> [Work request] Using the data beneath this instruction, retype only the lines from the one that contains "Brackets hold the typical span" down to the one that contains "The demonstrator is", both included, exactly as they appear.
___
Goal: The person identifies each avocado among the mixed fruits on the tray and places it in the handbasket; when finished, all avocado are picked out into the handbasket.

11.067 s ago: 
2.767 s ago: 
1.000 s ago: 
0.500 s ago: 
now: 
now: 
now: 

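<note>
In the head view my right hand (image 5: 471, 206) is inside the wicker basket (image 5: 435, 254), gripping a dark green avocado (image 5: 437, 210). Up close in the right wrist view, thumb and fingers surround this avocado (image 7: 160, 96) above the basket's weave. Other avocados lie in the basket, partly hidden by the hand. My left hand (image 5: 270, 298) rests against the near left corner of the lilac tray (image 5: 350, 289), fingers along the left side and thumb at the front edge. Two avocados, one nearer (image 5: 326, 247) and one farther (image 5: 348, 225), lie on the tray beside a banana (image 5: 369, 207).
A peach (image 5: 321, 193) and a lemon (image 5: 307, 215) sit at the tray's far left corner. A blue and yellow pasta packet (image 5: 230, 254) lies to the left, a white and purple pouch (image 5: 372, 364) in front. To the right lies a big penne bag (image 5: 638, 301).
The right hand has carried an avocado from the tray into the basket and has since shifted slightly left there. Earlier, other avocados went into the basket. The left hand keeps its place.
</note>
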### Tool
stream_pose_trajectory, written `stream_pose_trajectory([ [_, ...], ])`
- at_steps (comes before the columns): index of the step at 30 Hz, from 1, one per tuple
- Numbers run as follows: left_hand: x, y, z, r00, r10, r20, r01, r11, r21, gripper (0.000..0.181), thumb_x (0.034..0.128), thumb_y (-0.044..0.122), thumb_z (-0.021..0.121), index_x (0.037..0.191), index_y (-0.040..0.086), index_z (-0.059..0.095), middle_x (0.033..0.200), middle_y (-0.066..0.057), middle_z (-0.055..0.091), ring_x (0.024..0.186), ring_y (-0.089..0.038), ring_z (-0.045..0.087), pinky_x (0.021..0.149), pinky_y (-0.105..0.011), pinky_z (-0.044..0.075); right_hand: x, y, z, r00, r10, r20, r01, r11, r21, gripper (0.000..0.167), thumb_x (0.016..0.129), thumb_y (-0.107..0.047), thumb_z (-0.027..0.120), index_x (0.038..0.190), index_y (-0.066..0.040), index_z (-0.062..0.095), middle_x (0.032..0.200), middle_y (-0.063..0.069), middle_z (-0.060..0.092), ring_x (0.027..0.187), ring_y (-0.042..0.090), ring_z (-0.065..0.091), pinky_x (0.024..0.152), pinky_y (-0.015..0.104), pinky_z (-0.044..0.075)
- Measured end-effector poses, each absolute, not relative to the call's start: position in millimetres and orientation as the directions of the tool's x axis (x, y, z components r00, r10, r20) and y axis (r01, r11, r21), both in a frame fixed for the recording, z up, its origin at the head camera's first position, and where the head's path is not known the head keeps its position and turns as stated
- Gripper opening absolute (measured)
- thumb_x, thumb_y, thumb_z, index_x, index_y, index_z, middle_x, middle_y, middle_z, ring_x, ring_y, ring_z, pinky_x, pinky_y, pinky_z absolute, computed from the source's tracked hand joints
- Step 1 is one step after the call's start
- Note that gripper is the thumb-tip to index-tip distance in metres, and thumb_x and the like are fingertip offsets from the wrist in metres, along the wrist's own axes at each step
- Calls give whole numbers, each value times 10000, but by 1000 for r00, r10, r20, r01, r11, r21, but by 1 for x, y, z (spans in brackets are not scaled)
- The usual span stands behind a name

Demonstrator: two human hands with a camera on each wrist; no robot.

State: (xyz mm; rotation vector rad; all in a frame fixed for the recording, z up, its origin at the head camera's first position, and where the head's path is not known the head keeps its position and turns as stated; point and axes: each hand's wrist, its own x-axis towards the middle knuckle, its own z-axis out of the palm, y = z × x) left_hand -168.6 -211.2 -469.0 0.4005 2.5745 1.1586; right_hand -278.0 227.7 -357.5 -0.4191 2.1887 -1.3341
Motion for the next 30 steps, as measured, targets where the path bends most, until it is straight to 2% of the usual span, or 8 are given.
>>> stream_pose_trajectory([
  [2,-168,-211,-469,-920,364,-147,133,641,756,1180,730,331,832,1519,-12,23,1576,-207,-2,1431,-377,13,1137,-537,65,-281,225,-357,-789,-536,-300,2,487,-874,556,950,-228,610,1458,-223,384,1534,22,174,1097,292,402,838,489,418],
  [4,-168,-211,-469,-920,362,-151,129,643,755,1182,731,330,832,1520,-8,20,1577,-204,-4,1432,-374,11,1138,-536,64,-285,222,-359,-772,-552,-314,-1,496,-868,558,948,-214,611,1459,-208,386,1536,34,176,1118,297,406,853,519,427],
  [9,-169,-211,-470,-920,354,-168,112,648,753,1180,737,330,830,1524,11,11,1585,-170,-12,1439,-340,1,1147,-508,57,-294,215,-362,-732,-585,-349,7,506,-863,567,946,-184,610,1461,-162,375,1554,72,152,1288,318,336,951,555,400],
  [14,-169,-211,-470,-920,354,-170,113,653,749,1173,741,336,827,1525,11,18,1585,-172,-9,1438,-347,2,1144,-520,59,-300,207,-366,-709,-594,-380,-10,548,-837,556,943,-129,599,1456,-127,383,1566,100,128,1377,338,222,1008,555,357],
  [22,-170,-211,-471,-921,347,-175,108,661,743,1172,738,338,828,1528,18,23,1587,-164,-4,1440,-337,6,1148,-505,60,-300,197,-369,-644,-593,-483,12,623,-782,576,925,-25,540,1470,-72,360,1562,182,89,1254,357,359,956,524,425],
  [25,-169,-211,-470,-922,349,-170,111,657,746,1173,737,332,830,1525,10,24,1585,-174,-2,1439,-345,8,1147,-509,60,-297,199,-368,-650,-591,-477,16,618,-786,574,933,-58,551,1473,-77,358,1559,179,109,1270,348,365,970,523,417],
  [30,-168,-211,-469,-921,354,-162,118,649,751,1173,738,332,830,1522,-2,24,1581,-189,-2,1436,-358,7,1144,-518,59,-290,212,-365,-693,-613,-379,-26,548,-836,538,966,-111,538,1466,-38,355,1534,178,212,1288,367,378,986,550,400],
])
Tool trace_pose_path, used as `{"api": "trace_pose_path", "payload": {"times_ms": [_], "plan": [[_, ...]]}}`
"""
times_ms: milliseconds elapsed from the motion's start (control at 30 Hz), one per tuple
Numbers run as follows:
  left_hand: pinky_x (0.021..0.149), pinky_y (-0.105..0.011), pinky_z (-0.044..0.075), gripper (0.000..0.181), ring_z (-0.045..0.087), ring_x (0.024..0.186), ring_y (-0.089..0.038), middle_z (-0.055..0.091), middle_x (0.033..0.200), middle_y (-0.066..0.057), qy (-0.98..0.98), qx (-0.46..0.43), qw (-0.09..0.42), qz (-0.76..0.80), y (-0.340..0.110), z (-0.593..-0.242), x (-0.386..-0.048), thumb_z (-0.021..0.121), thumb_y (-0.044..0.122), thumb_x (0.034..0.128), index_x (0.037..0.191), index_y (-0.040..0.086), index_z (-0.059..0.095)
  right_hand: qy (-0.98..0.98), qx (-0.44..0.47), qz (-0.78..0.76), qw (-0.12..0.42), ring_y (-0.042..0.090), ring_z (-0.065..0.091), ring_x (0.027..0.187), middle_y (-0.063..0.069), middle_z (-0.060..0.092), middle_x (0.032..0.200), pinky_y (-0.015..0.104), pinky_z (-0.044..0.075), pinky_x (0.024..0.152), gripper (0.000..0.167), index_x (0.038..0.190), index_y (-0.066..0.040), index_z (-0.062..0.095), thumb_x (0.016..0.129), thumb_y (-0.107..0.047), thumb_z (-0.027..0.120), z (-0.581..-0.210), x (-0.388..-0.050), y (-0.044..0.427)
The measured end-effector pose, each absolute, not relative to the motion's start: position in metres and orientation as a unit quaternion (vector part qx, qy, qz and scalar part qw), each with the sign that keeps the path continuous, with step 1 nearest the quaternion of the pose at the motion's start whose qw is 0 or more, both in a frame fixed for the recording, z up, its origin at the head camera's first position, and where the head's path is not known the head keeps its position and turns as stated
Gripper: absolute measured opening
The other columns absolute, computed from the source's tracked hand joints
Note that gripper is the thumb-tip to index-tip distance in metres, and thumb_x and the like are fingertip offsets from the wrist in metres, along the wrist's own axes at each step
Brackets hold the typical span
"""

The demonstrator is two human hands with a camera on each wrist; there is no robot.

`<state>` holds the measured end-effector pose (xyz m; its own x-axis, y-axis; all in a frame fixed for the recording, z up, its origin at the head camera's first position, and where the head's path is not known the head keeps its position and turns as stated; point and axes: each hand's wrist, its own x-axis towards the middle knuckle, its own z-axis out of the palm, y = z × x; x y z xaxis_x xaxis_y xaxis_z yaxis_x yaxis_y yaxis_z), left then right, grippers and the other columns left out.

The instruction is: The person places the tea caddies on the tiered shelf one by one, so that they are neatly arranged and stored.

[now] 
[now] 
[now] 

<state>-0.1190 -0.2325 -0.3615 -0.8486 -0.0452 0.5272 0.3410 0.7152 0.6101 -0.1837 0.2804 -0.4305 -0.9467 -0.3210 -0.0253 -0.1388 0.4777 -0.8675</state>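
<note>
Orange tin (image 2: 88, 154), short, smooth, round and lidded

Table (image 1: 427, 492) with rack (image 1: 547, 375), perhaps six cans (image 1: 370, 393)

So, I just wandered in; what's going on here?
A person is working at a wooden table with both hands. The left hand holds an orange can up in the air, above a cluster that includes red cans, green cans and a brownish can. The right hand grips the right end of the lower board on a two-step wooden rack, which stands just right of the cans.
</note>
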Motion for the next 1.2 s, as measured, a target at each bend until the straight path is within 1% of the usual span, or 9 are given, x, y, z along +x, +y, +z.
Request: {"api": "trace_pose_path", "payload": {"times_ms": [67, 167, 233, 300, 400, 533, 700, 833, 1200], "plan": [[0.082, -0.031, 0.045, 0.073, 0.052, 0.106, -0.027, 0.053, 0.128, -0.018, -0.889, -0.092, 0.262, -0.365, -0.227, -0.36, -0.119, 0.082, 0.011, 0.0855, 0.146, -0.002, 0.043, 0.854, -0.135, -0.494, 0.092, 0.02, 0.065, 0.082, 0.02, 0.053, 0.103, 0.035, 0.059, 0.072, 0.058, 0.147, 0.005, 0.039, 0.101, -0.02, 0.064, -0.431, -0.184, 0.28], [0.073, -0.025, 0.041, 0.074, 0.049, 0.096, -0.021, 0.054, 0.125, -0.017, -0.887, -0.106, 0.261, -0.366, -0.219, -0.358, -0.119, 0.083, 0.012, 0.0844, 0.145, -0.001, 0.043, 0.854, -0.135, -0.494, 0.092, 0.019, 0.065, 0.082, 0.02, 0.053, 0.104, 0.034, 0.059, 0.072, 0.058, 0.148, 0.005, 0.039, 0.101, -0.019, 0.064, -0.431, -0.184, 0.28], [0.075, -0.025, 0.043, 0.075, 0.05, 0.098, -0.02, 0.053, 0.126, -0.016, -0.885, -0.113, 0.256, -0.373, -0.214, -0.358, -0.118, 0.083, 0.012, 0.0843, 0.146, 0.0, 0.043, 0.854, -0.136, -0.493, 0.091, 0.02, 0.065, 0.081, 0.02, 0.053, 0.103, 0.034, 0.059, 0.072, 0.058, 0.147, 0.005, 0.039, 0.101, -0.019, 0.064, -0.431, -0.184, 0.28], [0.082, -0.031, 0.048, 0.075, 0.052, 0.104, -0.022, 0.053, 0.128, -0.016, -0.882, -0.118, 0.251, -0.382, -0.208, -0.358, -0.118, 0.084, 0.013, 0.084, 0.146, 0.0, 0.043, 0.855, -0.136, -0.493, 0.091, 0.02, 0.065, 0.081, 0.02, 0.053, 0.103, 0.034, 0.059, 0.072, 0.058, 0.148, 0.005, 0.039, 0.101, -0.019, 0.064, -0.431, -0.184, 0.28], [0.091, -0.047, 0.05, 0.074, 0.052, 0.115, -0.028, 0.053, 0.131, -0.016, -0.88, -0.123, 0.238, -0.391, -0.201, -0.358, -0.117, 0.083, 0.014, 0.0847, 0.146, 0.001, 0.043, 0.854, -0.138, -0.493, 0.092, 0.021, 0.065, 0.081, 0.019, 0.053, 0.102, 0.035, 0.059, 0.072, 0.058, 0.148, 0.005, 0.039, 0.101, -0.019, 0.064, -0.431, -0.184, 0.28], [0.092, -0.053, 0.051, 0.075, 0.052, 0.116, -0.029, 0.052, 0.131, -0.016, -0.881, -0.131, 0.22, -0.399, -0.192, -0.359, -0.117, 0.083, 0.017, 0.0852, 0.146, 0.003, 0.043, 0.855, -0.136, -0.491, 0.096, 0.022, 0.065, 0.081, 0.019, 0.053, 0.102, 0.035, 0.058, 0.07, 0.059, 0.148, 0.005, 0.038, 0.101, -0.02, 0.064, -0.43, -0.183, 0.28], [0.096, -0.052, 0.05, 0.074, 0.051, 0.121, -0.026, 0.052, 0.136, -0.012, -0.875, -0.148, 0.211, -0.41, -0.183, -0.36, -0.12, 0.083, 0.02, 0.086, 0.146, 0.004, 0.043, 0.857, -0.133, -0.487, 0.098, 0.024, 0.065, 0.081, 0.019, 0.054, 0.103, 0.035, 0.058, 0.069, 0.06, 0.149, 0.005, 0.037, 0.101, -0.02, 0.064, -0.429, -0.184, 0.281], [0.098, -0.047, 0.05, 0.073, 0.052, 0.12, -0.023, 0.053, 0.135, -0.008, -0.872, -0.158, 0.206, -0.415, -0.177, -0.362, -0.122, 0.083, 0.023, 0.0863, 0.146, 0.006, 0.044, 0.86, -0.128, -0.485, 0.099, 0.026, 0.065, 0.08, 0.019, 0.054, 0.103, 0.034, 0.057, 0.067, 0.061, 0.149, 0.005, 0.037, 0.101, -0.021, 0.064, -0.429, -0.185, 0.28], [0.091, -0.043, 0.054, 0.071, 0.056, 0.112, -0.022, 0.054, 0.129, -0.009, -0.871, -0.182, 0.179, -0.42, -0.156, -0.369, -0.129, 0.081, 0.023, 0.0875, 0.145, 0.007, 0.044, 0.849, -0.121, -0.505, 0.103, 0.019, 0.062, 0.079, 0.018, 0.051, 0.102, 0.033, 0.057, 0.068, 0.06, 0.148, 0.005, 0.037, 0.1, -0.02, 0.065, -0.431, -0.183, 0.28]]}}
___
> [Solution for this task]
Brackets hold the typical span
"""

The demonstrator is two human hands with a camera on each wrist; there is no robot.

What came before is the complete response.